Top of LISTED ENTRIES
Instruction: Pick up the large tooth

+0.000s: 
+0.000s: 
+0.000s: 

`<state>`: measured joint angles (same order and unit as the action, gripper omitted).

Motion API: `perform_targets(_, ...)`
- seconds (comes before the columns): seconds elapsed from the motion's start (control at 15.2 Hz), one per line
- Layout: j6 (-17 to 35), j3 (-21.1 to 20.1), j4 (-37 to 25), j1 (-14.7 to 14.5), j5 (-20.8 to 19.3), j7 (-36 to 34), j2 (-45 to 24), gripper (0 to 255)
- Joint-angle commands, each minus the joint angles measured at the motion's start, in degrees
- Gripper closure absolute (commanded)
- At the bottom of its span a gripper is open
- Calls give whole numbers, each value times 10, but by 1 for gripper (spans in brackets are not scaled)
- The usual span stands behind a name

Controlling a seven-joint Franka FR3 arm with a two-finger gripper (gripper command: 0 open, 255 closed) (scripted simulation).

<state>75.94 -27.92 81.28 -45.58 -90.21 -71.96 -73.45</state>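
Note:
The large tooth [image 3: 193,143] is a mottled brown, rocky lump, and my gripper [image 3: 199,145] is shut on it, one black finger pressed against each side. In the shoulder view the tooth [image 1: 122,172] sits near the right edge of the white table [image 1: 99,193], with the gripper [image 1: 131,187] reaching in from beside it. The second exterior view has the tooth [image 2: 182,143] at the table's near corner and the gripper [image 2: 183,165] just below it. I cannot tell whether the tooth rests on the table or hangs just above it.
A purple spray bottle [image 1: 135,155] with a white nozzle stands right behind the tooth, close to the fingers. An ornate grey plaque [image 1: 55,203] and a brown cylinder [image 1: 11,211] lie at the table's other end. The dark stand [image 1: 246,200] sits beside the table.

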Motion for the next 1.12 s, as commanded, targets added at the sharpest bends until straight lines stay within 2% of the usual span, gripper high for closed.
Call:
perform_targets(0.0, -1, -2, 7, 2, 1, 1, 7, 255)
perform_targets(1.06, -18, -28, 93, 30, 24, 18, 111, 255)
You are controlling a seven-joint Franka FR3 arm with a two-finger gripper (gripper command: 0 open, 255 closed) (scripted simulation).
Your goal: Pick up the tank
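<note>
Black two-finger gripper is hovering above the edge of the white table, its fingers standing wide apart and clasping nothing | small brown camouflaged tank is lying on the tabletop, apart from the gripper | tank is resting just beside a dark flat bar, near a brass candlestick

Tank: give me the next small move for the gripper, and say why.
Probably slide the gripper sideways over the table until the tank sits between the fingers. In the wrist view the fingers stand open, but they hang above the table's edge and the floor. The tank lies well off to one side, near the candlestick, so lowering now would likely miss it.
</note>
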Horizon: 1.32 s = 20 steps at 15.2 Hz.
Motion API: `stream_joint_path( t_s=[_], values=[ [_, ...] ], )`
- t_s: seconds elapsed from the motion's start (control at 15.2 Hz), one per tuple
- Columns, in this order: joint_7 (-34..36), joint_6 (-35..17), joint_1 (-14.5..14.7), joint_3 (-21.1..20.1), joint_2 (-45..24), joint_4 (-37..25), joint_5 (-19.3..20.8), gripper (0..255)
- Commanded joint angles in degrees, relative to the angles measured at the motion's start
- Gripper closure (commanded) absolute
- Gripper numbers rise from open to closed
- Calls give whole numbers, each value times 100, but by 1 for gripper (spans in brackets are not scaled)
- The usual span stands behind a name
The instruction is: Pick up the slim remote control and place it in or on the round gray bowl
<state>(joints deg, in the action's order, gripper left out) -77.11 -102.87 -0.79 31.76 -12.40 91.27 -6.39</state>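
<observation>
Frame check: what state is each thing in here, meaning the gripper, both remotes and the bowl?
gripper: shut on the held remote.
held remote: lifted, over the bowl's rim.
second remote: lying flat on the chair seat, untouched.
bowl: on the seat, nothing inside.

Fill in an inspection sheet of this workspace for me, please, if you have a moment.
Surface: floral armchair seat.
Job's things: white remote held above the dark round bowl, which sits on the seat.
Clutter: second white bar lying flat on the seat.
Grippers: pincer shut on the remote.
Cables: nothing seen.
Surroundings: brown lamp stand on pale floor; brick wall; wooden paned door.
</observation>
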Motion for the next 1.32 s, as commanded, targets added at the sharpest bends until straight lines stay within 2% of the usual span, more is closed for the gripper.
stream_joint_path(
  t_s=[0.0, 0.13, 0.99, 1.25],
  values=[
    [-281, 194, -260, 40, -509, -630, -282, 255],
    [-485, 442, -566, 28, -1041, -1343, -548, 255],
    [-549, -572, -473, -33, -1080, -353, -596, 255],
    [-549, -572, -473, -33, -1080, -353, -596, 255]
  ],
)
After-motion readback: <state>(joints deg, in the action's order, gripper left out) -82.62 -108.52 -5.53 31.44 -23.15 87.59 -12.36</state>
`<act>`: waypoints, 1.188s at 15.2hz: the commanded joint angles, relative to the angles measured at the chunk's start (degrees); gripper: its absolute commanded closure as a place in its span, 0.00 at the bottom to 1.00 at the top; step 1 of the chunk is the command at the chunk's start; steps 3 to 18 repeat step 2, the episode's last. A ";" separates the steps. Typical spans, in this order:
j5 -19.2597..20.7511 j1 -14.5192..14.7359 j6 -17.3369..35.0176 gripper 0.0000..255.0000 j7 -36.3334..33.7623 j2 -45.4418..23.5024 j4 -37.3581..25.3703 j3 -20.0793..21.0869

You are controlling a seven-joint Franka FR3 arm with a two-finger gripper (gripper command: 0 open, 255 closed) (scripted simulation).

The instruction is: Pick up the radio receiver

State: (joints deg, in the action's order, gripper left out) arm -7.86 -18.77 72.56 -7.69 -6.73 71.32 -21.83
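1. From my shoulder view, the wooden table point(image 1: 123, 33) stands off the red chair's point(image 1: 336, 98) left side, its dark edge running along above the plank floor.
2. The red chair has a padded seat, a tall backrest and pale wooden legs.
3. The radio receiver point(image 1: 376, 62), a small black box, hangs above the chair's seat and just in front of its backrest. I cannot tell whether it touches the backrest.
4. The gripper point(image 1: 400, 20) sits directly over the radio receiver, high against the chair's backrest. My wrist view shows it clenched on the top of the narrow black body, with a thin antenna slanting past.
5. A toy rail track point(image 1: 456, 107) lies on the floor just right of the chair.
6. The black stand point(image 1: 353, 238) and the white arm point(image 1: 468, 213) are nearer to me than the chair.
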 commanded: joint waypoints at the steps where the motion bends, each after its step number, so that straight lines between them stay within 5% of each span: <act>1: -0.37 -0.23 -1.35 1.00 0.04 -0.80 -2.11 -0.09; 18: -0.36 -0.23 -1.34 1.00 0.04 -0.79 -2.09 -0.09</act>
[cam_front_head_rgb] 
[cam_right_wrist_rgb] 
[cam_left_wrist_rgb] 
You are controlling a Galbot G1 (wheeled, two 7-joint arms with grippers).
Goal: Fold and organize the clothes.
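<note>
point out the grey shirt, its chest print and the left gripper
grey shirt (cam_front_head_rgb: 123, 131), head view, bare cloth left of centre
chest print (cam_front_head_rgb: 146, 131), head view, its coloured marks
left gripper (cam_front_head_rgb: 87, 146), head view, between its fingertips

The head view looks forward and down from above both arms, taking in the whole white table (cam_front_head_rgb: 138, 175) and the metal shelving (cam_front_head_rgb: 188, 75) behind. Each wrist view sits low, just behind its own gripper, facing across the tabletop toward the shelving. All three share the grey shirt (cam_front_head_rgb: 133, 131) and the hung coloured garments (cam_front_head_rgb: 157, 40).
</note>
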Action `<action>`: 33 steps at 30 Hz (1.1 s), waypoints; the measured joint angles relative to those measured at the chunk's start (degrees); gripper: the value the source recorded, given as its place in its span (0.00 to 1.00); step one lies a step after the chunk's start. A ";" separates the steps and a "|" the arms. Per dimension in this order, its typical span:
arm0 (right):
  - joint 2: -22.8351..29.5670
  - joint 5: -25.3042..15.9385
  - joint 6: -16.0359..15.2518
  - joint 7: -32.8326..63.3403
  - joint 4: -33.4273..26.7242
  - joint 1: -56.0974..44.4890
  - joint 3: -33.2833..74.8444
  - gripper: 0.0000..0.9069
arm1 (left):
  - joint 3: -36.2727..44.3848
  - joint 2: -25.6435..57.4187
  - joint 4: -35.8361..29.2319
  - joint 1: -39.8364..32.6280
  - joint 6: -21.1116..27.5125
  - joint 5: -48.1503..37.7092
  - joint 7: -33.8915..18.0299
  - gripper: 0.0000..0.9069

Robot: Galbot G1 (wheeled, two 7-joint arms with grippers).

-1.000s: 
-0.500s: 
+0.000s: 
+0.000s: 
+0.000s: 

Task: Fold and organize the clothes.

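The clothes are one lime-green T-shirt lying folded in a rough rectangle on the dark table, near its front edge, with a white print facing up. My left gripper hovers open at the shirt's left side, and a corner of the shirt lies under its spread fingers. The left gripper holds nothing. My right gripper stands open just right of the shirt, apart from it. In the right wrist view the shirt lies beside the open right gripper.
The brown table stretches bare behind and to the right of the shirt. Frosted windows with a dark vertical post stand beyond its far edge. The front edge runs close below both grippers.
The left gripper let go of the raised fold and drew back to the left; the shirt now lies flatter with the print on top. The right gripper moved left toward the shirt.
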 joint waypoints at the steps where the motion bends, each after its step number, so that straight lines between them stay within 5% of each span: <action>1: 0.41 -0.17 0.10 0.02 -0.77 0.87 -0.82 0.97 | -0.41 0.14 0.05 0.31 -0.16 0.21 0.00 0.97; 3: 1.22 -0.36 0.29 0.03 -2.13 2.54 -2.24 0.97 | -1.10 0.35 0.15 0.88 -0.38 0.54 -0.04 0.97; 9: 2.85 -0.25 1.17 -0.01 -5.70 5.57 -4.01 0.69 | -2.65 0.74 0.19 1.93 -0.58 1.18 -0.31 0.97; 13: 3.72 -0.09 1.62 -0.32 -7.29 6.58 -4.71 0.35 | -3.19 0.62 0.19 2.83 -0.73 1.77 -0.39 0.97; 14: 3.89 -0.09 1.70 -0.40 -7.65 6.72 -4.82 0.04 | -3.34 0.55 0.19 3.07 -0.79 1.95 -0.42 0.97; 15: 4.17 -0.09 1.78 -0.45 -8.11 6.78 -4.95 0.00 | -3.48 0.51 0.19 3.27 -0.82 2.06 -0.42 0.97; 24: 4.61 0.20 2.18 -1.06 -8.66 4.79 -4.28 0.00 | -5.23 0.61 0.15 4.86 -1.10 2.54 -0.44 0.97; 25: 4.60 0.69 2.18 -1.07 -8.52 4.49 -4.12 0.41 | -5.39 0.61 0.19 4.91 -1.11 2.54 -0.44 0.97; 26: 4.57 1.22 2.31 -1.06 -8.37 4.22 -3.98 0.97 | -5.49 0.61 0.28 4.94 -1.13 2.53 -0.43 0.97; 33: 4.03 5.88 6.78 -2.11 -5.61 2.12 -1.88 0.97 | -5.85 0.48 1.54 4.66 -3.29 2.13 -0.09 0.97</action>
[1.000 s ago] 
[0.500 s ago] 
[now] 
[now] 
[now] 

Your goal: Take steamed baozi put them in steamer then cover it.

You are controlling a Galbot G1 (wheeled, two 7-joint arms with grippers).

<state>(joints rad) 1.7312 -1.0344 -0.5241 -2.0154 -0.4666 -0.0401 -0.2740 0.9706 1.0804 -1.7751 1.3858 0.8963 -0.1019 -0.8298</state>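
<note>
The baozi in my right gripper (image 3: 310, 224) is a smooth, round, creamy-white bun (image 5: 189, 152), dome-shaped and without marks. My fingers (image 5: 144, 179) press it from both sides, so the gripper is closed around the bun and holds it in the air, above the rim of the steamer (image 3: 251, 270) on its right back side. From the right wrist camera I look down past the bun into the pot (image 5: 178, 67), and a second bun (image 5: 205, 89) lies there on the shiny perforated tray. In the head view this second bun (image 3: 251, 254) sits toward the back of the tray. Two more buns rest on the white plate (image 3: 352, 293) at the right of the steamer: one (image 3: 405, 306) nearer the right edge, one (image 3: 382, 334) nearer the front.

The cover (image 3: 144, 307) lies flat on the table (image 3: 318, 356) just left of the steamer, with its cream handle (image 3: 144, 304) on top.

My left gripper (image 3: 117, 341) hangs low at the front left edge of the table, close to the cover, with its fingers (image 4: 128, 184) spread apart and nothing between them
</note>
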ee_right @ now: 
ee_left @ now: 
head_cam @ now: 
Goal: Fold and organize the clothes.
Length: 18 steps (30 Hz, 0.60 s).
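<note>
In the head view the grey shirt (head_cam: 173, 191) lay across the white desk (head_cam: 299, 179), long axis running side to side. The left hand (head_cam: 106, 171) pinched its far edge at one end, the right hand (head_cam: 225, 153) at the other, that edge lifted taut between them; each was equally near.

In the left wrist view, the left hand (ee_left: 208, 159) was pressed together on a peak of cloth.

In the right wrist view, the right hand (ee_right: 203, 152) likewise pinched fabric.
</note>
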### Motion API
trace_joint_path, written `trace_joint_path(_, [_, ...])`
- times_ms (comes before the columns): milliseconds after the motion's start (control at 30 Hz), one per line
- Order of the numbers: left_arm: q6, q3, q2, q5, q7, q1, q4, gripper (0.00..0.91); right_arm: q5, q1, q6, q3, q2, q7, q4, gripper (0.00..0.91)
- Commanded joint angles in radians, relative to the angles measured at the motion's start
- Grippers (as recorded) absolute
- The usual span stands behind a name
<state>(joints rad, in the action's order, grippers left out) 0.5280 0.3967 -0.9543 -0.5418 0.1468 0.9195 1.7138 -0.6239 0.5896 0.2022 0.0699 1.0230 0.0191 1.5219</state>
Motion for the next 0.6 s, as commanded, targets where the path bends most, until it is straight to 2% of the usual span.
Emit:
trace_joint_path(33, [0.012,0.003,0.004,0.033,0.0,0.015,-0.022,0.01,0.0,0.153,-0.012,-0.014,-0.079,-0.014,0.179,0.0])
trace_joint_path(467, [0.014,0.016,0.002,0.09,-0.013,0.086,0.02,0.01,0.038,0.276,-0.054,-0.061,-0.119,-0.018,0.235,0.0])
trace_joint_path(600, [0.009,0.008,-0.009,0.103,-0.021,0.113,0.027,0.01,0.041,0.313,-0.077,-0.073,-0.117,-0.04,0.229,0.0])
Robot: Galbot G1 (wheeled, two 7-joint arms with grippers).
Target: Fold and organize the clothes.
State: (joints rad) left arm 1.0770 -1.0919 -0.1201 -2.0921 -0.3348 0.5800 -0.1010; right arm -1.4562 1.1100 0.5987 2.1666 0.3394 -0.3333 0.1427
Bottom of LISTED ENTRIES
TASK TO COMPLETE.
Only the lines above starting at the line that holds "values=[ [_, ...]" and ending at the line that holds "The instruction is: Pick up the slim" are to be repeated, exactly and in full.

RESPONSE AREA.
Motion API: `stream_joint_path( t_s=[_], values=[ [_, ...] ], )`
- t_s: seconds elapsed from the motion's start (control at 15.2 Hz), one per tuple
- Columns, in this order: joint_7 (-34..36), joint_6 (-35..17), joint_1 (-14.5..14.7), joint_3 (-21.1..20.1), joint_2 (-45..24), joint_4 (-37..25), joint_5 (-19.3..20.8), gripper (0..255)
- Commanded joint angles in degrees, relative to the angles measured at the motion's start
- Gripper closure (commanded) absolute
- Gripper numbers rise from open to closed
- Calls give whole numbers, each value times 100, but by 1 for gripper (spans in brackets are not scaled)
- The usual span stands behind a name
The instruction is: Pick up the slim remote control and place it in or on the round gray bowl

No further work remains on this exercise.